**Problem to solve**
Repeat the full listing below verbatim and keep the images out.

**Records for this task**
+++
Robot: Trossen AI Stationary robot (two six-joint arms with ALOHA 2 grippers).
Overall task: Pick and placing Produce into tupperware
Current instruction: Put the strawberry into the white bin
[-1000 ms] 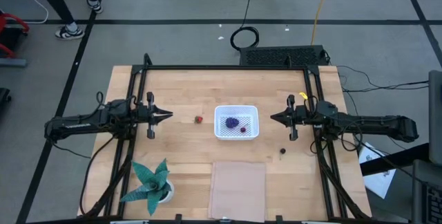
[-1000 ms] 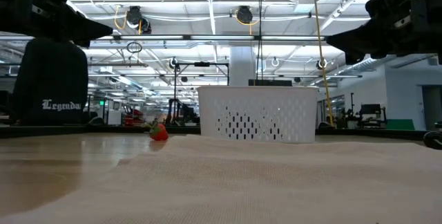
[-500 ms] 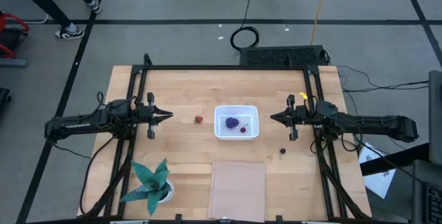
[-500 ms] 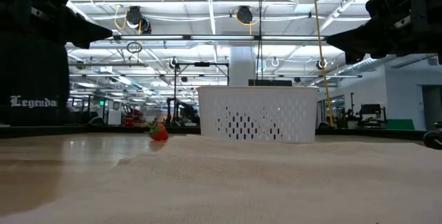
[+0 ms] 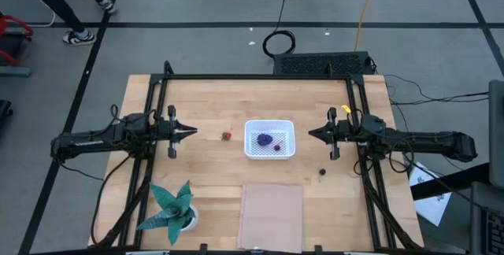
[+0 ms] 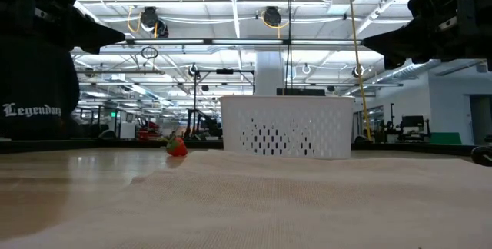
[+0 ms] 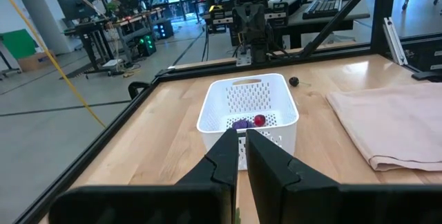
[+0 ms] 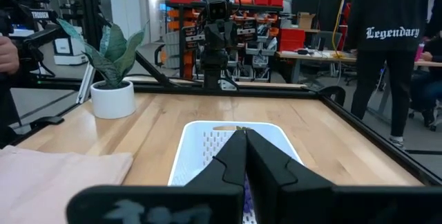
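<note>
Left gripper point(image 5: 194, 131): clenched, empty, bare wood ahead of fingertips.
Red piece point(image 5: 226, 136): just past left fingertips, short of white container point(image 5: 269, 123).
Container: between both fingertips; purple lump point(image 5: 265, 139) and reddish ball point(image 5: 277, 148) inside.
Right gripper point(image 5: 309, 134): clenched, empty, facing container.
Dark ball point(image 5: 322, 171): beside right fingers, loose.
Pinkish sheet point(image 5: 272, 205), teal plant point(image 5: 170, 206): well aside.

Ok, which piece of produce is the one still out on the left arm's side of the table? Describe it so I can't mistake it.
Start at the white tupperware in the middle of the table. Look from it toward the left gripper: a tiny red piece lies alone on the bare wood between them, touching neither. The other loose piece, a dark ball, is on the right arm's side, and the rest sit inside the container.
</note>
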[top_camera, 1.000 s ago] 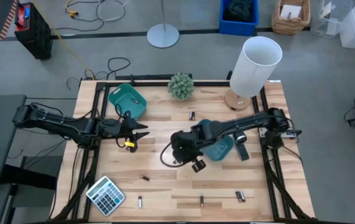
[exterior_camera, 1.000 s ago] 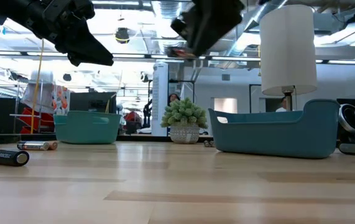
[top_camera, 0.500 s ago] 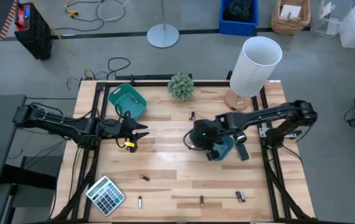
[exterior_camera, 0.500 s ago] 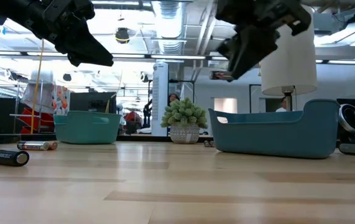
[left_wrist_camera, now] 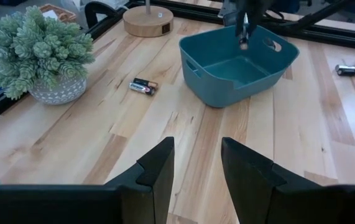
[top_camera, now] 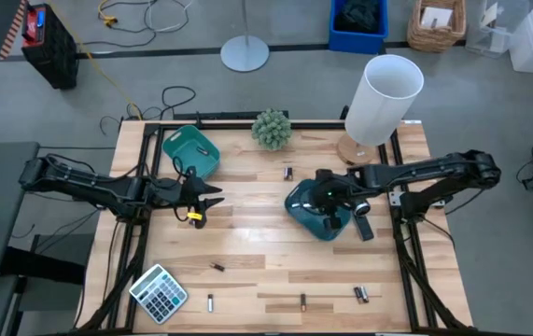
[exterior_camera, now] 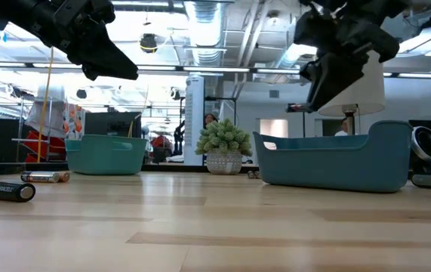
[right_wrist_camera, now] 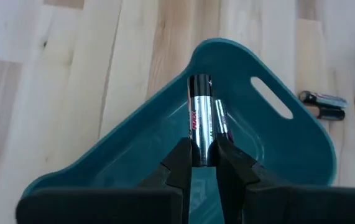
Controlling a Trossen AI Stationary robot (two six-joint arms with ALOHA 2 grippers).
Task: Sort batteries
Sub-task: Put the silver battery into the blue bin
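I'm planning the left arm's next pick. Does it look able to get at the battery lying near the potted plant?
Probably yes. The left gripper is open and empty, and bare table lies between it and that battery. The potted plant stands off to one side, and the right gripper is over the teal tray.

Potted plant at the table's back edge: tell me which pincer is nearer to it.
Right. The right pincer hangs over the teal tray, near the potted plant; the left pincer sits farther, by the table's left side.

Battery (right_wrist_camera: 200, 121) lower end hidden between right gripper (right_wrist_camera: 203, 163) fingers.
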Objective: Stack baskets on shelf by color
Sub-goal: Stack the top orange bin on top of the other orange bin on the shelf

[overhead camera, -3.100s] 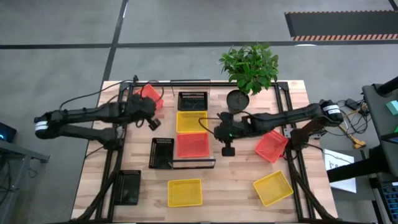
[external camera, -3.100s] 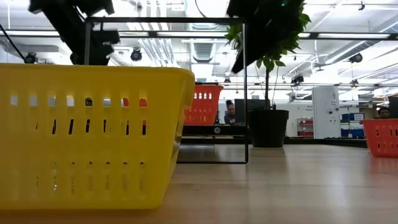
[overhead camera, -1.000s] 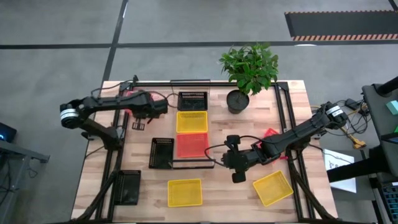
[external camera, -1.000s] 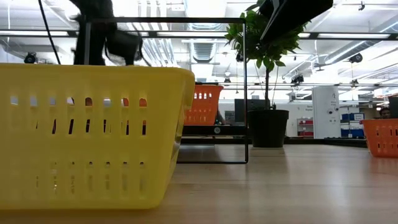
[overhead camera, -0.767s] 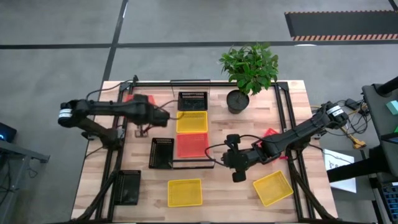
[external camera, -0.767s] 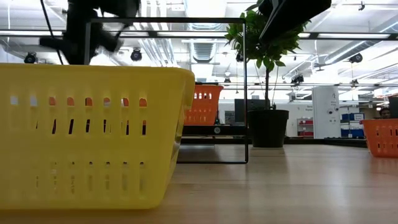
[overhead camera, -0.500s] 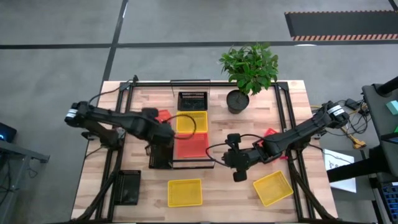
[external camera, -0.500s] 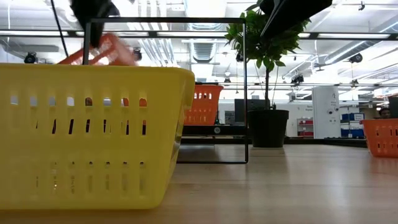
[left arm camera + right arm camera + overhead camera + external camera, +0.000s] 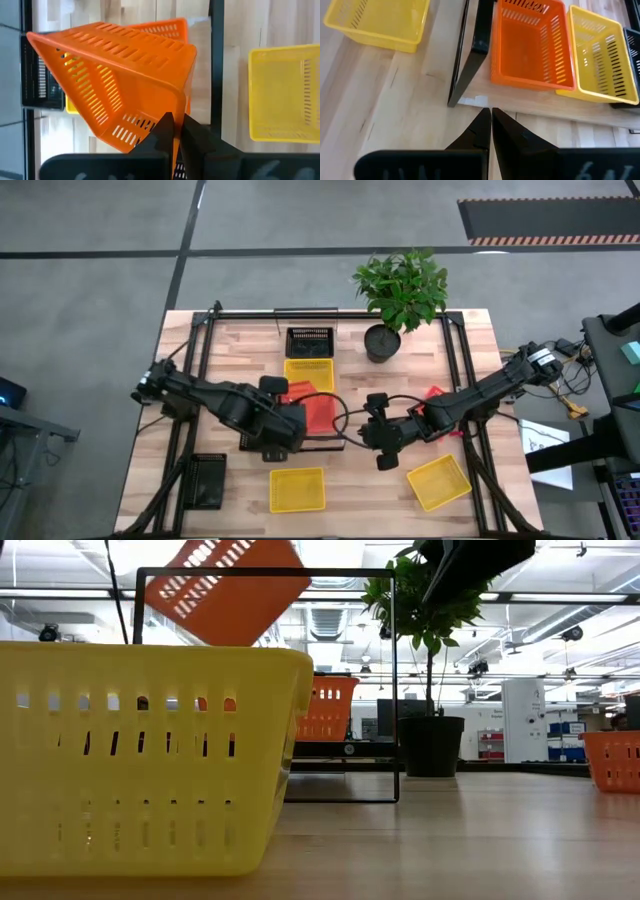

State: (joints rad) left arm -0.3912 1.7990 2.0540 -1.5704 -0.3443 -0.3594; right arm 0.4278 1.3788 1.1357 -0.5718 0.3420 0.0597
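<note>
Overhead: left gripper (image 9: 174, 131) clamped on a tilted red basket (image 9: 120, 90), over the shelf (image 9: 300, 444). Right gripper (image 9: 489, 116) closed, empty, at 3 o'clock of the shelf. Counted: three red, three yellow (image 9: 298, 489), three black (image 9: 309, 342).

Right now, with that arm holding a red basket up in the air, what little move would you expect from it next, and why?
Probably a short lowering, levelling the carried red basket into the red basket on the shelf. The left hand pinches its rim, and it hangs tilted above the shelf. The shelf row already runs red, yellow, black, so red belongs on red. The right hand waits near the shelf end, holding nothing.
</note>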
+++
**Response to this task**
Robot: Trossen AI Stationary robot (two six-joint arms with ALOHA 2 grippers).
Overall task: Pick and placing Produce into tupperware
Current instruction: Put the strawberry into the white bin
[-1000 ms] 
[-1000 ms] 
[-500 ms] 
[-500 ms] 
[+0 ms] 
[+0 ms] 
[+0 ms] 
[+0 ms] 
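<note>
Left gripper point(image 5: 194, 131): clenched, empty, bare wood ahead of fingertips.
Red piece point(image 5: 226, 136): just past left fingertips, short of white container point(image 5: 269, 123).
Container: between both fingertips; purple lump point(image 5: 265, 139) and reddish ball point(image 5: 277, 148) inside.
Right gripper point(image 5: 309, 134): clenched, empty, facing container.
Dark ball point(image 5: 322, 171): beside right fingers, loose.
Pinkish sheet point(image 5: 272, 205), teal plant point(image 5: 170, 206): well aside.

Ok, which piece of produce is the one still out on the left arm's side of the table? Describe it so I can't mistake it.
Start at the white tupperware in the middle of the table. Look from it toward the left gripper: a tiny red piece lies alone on the bare wood between them, touching neither. The other loose piece, a dark ball, is on the right arm's side, and the rest sit inside the container.
</note>
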[top_camera, 1.000 s ago] 
[exterior_camera, 1.000 s ago] 
[top_camera, 0.500 s ago] 
[exterior_camera, 0.500 s ago] 
[left_wrist_camera, now] 
[top_camera, now] 
[exterior_camera, now] 
[right_wrist_camera, now] 
Controlling a Trossen AI Stationary robot (two six-joint arms with ALOHA 2 grippers).
Task: Sort batteries
Sub-task: Put the silver battery into the blue bin
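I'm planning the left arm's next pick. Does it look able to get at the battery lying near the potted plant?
Probably yes. The left gripper is open and empty, and bare table lies between it and that battery. The potted plant stands off to one side, and the right gripper is over the teal tray.

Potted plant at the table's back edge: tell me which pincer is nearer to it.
Right. The right pincer hangs over the teal tray, near the potted plant; the left pincer sits farther, by the table's left side.

Battery (right_wrist_camera: 200, 121) lower end hidden between right gripper (right_wrist_camera: 203, 163) fingers.
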Objective: Stack baskets on shelf by color
Sub-goal: Stack the top orange bin on top of the other orange bin on the shelf

[overhead camera, -3.100s] 
[external camera, -3.100s] 
[overhead camera, -1.000s] 
[external camera, -1.000s] 
[overhead camera, -0.767s] 
[external camera, -0.767s] 
[overhead camera, -0.500s] 
[external camera, -0.500s] 
[left arm camera + right arm camera + overhead camera + external camera, +0.000s] 

State: (joints rad) left arm -0.3912 1.7990 2.0540 -1.5704 -0.3443 -0.3594; right arm 0.4278 1.3788 1.1357 -0.5718 0.3420 0.0597
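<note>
Overhead: left gripper (image 9: 174, 131) clamped on a tilted red basket (image 9: 120, 90), over the shelf (image 9: 300, 444). Right gripper (image 9: 489, 116) closed, empty, at 3 o'clock of the shelf. Counted: three red, three yellow (image 9: 298, 489), three black (image 9: 309, 342).

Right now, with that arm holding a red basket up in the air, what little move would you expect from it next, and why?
Probably a short lowering, levelling the carried red basket into the red basket on the shelf. The left hand pinches its rim, and it hangs tilted above the shelf. The shelf row already runs red, yellow, black, so red belongs on red. The right hand waits near the shelf end, holding nothing.
</note>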

This completes the response to the exercise.